In this post, I will show you how to recover debt lawfully. Debt may arise from so many scenarios. It may arise from a loan taken from an individual or financial institution or it may arise from lack of payment for services rendered or items purchased. In any case, indebtedness should not become a hobby to us. We must always pay our debts when due.
This article will elaborate on ways to recover your debt lawfully and the best one to use in the circumstances.
The first line of action to recover your debt is to contract a lawyer. The reason for this is no other reason than the fact that only the court has the power to adjudicate on debt recovery, the police or any other similar organization lacks the power to handle such matters.
The lawyer will the begin the process by issuing a formal letter of demand to the debtor, giving him an Ultimatum of a certain number of days and a threat of further legal action.
This letter of demand must contain how much is owed, the how the debt was incurred, the date before which it must be paid and the warning of a legal action if the money is not paid within the Given period.
Debtors should note that a letter of demand from a creditor is usually the beginning of a potential legal dispute and must be cautious when replying this letter so as not to have such reply ruin his chances in court.
Debtors should ensure that the reply us marked “without prejudice”, if not, the reply may be admitted in evidence against the debtor and as an admission of liability for the debt.
If after sending the letter of demand and the debtor does not agree to pay, there is more than one option to recover the debt.
Alternative dispute resolution is a means of settling issues or disputes that may arise without having to sue the party to court. There are different kinds of alternative dispute resolution but for the purpose of this topic, we would discuss just two types.
Mediation is a structured negotiation between the parties with a mediator who does makes the final decision on the Rights of their parties but encourages them to settle amicably without going to court.
Mediation is voluntary and not forced on any party. And can also be engaged in when the matter is already in court, the decision of the parties is then submitted to the court as consent judgment.
Mediation is a much better method because it is faster than a cull fledged litigation or even arbitration. The parties to a mediation are entitled to have their lawyers present although, this is not compulsory but advisable. The venue of the mediation proceedings in also private and not open like a courtroom, the setting is also informal and not strict like a courtroom.
Mediation may be disadvantageous because the mediator lacks the power to enforce the agreement reached unlike a judge, but like I stated earlier, the mediation agreement can be enforced in court as a consent judgement.
Arbitration is a procedure in which a dispute is submitted voluntarily , by agreement of the parties, to one or more arbitrators who make a binding decision on the dispute.
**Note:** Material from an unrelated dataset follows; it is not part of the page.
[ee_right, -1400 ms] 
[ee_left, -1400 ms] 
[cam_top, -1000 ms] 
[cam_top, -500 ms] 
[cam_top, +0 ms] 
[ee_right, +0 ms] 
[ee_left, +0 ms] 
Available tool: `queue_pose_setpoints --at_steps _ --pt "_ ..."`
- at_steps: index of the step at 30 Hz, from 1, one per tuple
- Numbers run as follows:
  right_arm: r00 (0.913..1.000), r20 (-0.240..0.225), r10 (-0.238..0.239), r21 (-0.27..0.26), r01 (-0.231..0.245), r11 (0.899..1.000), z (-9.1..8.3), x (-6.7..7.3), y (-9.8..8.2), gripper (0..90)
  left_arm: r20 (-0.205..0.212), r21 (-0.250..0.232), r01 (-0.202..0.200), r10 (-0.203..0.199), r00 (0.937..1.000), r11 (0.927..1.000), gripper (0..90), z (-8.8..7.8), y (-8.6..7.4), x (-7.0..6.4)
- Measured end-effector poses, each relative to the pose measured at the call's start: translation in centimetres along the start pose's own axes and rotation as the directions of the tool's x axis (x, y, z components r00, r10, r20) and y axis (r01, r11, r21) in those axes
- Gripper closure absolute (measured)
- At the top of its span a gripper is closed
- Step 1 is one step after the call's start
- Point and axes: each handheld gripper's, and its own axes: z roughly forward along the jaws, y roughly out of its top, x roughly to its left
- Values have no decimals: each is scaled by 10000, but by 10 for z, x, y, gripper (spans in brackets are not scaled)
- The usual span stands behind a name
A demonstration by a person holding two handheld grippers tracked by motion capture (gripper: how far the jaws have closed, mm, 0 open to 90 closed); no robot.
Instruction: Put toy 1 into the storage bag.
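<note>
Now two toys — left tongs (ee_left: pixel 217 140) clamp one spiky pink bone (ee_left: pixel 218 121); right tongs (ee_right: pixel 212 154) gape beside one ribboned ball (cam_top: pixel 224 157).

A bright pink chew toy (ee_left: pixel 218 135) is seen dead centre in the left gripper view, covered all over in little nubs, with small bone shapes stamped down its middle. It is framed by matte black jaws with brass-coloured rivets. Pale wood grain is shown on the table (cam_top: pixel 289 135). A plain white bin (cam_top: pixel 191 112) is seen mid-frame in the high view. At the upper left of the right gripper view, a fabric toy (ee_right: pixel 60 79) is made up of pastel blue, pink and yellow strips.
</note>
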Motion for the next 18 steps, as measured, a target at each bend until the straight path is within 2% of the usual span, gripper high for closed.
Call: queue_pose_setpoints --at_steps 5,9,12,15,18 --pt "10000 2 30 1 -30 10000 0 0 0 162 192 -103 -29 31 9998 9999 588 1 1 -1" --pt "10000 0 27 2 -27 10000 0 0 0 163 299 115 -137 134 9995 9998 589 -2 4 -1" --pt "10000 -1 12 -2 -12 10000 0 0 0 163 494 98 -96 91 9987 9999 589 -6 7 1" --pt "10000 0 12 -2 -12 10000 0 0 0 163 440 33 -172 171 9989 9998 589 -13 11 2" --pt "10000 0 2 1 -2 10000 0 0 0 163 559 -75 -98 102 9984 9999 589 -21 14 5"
In choosing arbitration, the parties opt for a private dispute resolution procedure instead of going to court.
Arbitration is more suitable when the parties to the dispute are corporate organizations. It is advantageous because, the proceedings are done In private. It is also flexible in rules as the parties my decide the time frame for the proceedings.
The proceedings are also informal and evidence is not applicable to the proceedings unlike as is done in a courtroom.
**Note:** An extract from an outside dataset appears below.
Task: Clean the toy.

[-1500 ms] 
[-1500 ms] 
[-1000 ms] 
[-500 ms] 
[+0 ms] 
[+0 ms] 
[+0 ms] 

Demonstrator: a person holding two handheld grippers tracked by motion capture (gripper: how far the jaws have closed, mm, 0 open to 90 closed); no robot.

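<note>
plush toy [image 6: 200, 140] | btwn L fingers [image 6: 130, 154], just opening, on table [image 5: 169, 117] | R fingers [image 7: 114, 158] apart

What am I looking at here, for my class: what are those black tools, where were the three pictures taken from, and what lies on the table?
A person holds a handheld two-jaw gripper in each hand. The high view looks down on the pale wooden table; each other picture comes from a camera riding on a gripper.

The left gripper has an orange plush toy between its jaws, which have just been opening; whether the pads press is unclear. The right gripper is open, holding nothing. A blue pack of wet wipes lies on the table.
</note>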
The disadvantage of arbitration in settlement of disputes is the cost of the proceedings which is borne by the parties. The venue and payments of the Arbitrators are usually very expensive and so it is discouraging to use this method.
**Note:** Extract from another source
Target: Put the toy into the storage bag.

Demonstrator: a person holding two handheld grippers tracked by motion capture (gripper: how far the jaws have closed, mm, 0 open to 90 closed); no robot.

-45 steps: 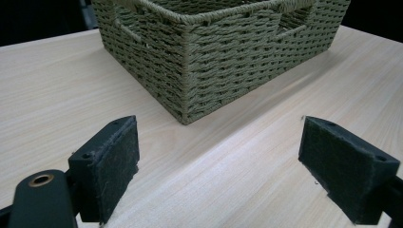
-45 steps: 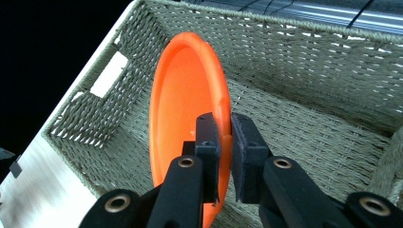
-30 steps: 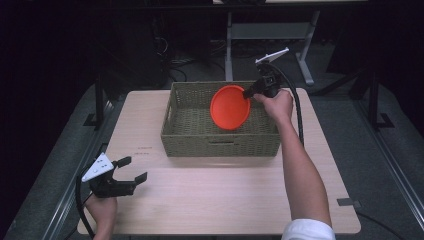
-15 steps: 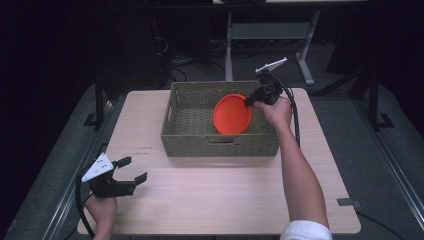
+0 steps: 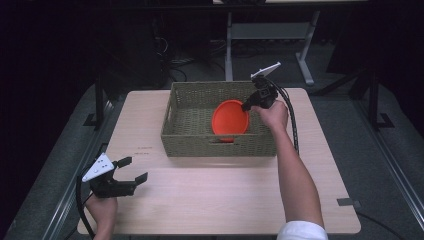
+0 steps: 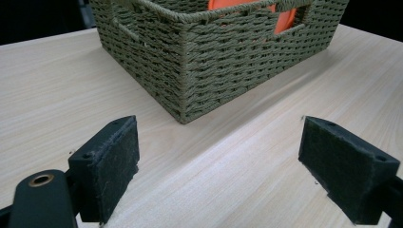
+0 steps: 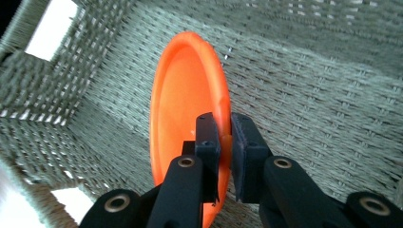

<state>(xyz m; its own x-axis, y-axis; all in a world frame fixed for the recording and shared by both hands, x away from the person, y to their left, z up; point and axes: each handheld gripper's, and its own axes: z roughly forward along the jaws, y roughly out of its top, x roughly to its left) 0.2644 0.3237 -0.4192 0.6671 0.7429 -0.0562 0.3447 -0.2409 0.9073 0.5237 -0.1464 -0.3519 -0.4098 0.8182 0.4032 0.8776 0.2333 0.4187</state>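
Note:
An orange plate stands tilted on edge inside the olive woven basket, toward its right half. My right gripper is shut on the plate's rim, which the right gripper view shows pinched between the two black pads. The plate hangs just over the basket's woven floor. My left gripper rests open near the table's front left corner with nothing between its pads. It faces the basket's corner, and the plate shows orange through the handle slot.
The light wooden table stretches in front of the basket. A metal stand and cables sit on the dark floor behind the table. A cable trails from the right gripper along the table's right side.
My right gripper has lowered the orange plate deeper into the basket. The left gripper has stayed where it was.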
Another disadvantage is the similar one we discussed under mediation.
The absence of coercive powers to enforce the outcome of the Arbitration or arbitral award. The court is still needed to enforce the award. And the losing party may appeal as well if the judgment is not in his favor.
Where alternative dispute resolution has failed to resolve the dispute at hand, litigation will be the last option to take.
Litigation begins by a writ of summons being taken out in the high court along with an application for summary judgment.
This saves time of having to go through a full trial where you will call witnesses and tender evidence. Summary judgment application is supported only by affidavit and documentary evidence and is allowed by the court when it has been proven that the defendant is actually in debt and has no Defence whatsoever to his suit.
The advantages of this system over alternative dispute resolution is that it is cheaper to embark on as the judges are paid by the state unlike the arbitrators who are paid by the parties.
Also, the court has the absolute power to enforce any judgement it makes unlike the alternative dispute resolution methods that lack the power to do so.
It’s disadvantages on the other hand, are time, the parties cannot control the time of the trial and the trial may be delayed due to unforseen circumstances.
The conduct of the proceedings are usually formal and very complex, that is why a lawyer is required unlike in mediation.
Parties to the dispute have to observe courtroom decorum just like lawyers do, such as bowing to the judge before entering and when leaving the court or addressing him as my lord.
The proceedings are also open to the public unlike in arbitration and mediation which are private.
I always advocate for alternative dispute resolution, but as we all know, some persons are not emotionally available for a mediation or any amicable settlement of any sort. If force is not used, they may never pay their debts. Caution should be exercised and where alternative dispute resolution fails, litigation may be the only way out.